* _Brief_
The line with "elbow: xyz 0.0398", the line with "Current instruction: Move", and all lines between them in the material below: return these exactly, and no others.

* _Available data_
-------
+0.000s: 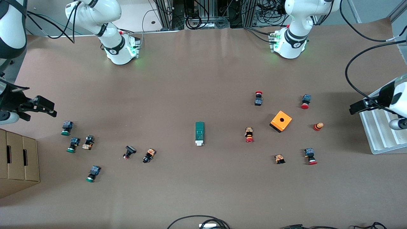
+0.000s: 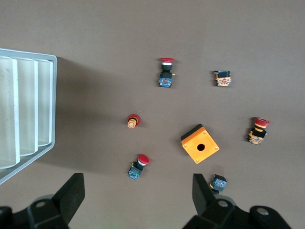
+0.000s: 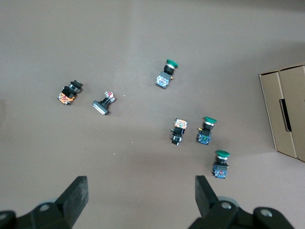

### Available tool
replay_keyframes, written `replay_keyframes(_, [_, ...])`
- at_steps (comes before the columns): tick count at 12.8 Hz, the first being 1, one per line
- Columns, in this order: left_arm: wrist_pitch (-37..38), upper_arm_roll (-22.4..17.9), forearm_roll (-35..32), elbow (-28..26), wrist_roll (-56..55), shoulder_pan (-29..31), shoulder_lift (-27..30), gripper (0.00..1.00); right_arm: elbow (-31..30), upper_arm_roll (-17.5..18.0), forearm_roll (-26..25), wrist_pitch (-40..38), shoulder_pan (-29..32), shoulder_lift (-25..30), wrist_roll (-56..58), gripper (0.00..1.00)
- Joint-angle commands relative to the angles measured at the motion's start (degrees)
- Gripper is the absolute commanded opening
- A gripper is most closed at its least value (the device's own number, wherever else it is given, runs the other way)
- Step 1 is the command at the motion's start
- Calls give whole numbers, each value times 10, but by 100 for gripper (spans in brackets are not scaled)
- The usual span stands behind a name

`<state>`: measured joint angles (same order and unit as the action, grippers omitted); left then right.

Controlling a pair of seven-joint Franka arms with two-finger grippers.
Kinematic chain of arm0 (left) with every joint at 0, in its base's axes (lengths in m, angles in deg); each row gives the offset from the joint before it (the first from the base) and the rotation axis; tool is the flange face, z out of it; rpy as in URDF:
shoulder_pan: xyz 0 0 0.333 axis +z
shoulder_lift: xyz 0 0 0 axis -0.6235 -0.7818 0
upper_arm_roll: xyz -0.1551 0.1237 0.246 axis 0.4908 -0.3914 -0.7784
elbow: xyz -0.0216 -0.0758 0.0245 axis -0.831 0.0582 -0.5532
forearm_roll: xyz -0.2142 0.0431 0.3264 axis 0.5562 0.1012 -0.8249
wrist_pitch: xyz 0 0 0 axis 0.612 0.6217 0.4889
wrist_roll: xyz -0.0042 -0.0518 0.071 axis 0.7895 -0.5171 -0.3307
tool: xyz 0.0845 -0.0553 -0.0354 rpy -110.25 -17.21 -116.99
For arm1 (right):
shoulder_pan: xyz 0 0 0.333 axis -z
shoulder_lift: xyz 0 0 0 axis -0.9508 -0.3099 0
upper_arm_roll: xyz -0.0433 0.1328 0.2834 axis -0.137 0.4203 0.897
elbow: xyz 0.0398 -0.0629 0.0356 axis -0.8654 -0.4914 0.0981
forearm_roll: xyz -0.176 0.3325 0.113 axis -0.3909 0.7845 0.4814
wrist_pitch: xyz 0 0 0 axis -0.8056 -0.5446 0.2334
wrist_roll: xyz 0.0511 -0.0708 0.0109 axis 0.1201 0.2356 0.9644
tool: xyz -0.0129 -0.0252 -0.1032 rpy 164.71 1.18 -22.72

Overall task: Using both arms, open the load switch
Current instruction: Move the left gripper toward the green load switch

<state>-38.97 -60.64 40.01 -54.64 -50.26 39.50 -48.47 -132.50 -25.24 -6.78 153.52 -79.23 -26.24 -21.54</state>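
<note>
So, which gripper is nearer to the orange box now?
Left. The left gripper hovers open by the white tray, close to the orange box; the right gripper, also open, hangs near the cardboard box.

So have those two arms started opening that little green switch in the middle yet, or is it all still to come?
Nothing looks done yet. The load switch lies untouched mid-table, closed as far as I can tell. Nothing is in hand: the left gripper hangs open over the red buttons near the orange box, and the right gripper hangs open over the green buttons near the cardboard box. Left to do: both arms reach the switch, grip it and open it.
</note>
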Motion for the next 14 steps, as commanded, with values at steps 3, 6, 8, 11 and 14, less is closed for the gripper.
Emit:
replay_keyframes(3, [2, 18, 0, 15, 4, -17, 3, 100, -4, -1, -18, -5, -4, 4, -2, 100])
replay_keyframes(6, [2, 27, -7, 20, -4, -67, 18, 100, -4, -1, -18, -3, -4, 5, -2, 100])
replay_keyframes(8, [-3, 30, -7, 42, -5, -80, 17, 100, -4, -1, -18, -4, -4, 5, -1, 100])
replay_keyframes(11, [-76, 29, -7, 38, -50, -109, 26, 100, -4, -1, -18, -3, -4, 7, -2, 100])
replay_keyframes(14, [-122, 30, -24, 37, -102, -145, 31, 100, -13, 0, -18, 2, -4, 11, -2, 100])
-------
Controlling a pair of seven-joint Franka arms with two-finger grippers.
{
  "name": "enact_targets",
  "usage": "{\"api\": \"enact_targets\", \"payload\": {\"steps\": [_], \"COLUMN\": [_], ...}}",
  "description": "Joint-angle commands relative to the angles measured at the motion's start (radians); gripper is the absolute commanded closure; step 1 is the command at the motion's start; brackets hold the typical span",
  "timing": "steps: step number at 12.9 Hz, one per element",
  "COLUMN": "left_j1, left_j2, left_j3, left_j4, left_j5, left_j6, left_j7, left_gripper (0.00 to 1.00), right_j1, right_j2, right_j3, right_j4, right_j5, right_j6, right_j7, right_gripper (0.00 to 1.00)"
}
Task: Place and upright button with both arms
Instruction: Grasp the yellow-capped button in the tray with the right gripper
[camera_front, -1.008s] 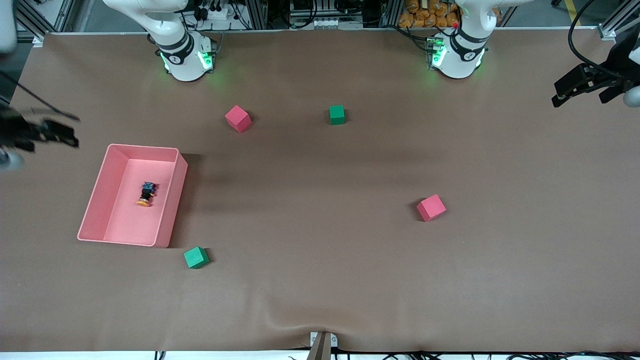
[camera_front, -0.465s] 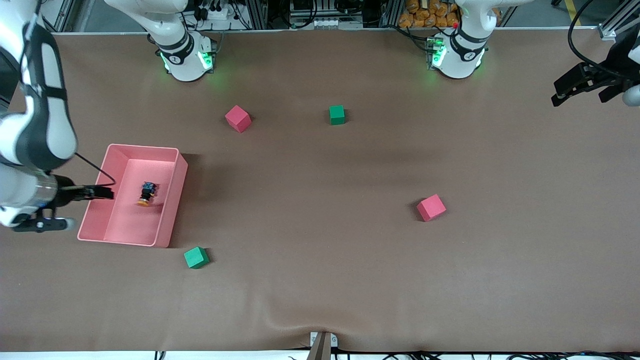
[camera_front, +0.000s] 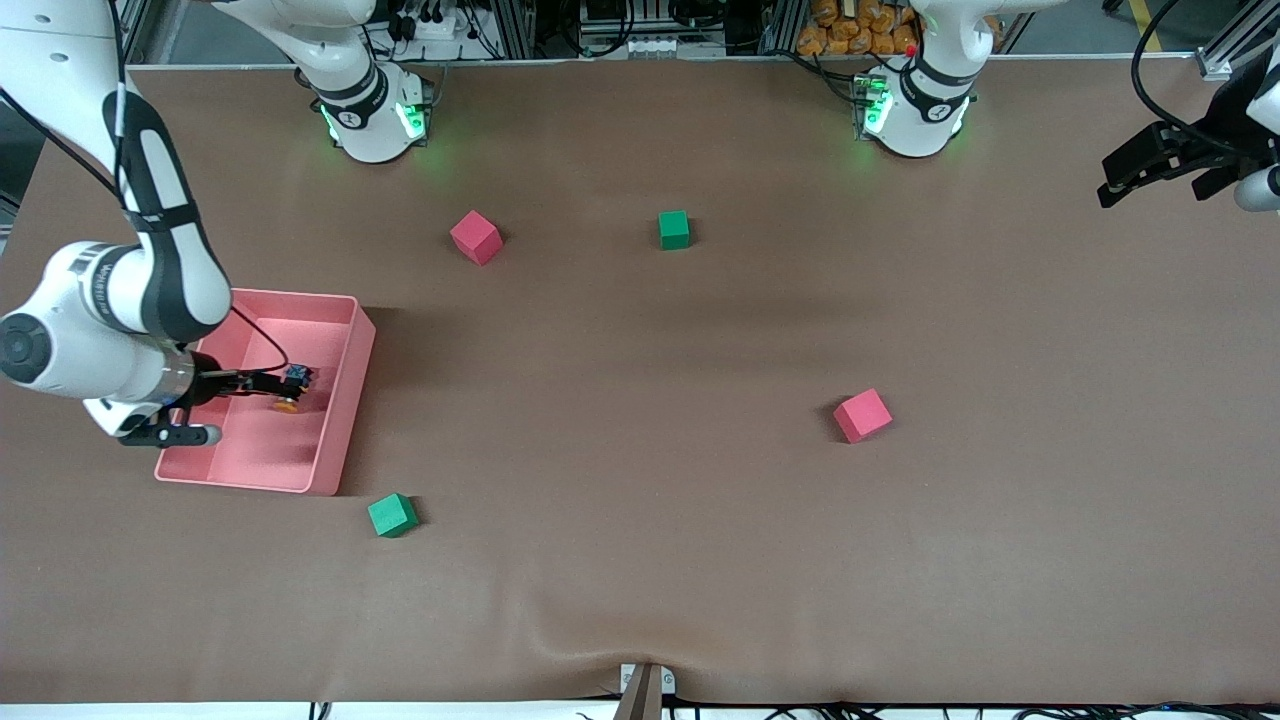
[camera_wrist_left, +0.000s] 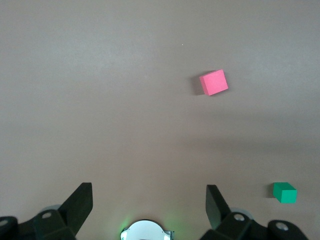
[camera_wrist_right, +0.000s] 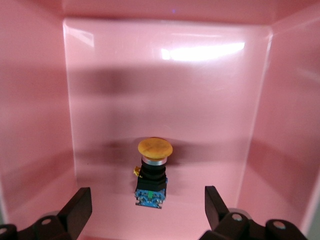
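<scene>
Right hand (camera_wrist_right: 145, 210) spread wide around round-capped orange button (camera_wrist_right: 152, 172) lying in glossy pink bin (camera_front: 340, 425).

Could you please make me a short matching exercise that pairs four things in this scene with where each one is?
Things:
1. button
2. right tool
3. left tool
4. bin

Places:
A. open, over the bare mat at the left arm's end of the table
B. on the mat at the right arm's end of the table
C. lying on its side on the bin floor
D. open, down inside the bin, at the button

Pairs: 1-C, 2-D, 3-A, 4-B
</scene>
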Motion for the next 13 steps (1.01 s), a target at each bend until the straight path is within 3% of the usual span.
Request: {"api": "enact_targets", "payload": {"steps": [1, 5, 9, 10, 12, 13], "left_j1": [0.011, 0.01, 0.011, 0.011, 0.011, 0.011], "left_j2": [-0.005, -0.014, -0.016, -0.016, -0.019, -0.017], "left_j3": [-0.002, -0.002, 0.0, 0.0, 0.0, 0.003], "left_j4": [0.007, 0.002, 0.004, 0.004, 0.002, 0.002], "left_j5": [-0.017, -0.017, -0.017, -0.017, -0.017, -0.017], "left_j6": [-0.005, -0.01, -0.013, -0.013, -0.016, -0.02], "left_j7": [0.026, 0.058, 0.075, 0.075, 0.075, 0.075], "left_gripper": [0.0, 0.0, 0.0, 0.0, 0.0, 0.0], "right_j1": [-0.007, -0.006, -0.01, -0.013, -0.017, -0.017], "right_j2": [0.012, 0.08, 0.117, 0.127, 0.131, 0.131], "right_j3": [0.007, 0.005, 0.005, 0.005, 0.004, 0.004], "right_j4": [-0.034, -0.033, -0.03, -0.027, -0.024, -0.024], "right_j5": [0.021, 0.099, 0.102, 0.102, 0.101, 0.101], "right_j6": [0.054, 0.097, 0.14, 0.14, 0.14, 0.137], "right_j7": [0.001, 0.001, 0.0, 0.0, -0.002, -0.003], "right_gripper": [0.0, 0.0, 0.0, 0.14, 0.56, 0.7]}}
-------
* _Solution to this problem_
elbow: xyz 0.0398 -0.0629 0.0356 axis -0.8654 -0.4914 0.0981
forearm_roll: xyz -0.176 0.3325 0.113 axis -0.3909 0.7845 0.4814
wrist_pitch: xyz 0 0 0 axis -0.8056 -0.5446 0.2334
wrist_roll: xyz 0.0511 -0.0708 0.0109 axis 0.1201 0.2356 0.9644
tool: xyz -0.0129 -0.0252 -0.1032 rpy 164.71 1.18 -22.72

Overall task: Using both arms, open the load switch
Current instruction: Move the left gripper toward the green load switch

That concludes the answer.